Integrative model for pathogenesis of abnormal mood states
One of the mysteries of bipolar illness is the fact that the brain functions essentially normally in between episodes, but is quite impaired during an episode. While it is conceived as a mood disorder, it is clear that all aspects of brain function are impaired during an episode including motor movements, sensory perception, cognition, speed of response and processing, neuroendocrine function, and mood. Interepisode cognitive dysfunction is a late phenomenon, and probably occurs as a consequence of the neurotoxic aspects of mania and depression. Consequently, the essence of bipolar illness can be considered as episodic brain dysfunction. Any proposed hypothesis regarding the pathophysiology must take periods of normal brain function into account.
The studies reviewed in this paper suggest that a primary fault in ion transport or regulation can result in both manic and depressive symptoms. It is proposed that changes in resting membrane potential of both neurons and glia can produce both manic and depressive symptoms (Figure 1). These changes in membrane potential are found throughout and can actually be measured in ill patients. While the original hypothesis focused on sodium pump activity [21], changes in membrane potential can be brought about by changes in sodium channel, potassium channel, or sodium pump activity. These changes can be caused directly by abnormalities in the actual channels (such as the potassium channels), or indirectly by alterations in the cytoskeletal proteins supporting the channels (ankyrin G). The periodicity of this dysfunction may be related to rhythm control genes (CLOCK gene), or by ion transport regulating hormones that are inappropriately elaborated (endogenous cardenolides).
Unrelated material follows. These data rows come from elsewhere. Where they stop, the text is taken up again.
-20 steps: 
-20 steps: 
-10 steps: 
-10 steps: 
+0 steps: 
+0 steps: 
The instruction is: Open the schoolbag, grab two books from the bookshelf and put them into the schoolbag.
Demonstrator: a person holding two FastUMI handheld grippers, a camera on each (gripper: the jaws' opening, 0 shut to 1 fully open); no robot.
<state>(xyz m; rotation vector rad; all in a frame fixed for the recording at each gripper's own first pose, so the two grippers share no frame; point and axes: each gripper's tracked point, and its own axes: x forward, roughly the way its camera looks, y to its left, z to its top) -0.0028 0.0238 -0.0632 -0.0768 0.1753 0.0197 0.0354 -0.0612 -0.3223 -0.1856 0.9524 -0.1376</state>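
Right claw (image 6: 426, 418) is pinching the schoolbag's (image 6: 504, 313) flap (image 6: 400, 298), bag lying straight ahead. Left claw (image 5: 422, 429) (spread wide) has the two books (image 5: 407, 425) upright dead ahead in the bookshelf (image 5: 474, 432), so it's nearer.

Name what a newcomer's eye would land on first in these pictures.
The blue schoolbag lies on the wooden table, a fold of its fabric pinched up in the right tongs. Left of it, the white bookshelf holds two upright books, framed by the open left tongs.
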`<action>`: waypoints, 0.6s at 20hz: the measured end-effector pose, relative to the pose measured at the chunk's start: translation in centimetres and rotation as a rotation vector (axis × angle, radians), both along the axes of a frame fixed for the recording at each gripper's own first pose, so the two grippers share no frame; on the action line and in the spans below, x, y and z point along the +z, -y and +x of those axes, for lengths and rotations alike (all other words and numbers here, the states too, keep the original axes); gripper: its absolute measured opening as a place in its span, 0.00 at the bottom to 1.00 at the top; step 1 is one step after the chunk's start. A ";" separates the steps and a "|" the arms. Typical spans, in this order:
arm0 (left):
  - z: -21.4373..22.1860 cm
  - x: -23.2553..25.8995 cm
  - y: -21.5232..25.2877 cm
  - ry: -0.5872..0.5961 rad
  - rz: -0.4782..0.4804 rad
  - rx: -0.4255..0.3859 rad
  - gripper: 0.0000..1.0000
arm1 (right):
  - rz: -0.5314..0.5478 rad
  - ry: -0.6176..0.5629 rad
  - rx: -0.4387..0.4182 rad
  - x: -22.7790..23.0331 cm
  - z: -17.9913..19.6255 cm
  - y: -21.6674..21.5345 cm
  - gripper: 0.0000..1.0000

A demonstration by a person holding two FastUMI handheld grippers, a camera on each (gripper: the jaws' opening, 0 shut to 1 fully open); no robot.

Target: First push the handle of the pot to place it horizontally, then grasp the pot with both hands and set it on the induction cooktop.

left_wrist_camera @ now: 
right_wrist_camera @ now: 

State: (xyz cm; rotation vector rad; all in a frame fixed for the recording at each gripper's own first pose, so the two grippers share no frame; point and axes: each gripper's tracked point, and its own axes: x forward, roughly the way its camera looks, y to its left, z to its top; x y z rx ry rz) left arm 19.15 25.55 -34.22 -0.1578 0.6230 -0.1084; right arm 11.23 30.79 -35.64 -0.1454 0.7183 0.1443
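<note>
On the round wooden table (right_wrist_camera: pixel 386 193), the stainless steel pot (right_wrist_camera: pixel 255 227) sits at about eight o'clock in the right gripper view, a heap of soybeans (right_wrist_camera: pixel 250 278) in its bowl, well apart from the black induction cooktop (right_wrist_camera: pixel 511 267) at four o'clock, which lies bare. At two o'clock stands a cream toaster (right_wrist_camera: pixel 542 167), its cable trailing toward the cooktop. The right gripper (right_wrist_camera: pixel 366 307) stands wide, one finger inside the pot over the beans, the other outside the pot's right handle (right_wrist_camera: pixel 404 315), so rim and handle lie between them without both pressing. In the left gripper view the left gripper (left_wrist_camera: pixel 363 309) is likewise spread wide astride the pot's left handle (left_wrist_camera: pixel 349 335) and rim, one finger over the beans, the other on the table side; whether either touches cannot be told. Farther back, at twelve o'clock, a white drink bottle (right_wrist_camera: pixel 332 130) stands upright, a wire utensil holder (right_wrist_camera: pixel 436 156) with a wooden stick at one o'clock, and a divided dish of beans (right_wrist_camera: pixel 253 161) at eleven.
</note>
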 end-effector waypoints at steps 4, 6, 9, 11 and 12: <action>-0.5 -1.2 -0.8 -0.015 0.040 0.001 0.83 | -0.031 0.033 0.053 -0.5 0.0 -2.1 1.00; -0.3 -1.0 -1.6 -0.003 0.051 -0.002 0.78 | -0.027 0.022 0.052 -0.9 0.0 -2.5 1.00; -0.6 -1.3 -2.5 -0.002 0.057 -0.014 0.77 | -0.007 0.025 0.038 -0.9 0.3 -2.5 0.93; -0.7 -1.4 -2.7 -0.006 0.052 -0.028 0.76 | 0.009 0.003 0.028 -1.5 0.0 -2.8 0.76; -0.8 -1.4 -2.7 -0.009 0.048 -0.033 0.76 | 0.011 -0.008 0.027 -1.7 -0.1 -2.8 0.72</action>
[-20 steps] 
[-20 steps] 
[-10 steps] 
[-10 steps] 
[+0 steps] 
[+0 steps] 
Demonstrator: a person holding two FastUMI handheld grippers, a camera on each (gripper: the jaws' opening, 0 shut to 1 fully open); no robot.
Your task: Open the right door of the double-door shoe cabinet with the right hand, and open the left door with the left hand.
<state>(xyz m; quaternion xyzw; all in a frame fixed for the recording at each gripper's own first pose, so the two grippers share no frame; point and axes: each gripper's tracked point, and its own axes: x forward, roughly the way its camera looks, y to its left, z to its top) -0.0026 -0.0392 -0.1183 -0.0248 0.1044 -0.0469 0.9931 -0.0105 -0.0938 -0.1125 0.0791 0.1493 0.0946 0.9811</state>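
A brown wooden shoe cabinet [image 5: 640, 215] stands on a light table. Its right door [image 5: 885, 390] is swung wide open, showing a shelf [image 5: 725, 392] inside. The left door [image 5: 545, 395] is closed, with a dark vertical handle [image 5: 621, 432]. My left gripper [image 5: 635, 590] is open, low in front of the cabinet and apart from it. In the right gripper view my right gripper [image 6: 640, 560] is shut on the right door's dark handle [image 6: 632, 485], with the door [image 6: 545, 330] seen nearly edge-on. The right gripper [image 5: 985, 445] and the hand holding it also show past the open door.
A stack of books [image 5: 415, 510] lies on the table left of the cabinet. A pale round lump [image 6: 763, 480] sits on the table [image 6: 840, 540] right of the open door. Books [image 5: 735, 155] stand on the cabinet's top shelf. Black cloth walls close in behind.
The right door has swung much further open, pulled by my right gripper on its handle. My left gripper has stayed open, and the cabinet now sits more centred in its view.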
This hypothesis is consistent with treatment response. Nearly all effective treatments used in bipolar illness reduce the concentration of sodium, calcium, or hydrogen either directly or indirectly [6,7]. The most effective mood stabilizers are agents that reduce intracellular sodium accumulation in an activity-dependent fashion (i.e., lithium, valproic acid, carbamazepine, and lamotrigine).
Nonetheless, there is great heterogeneity in the presentation, genetics, and treatment response in people with bipolar disorder. This suggests the presence of endophenotypes in this condition. Ongoing research examining the ion regulatory apparati in bipolar disorder is required to clarify the actual pathoetiologic mechanisms.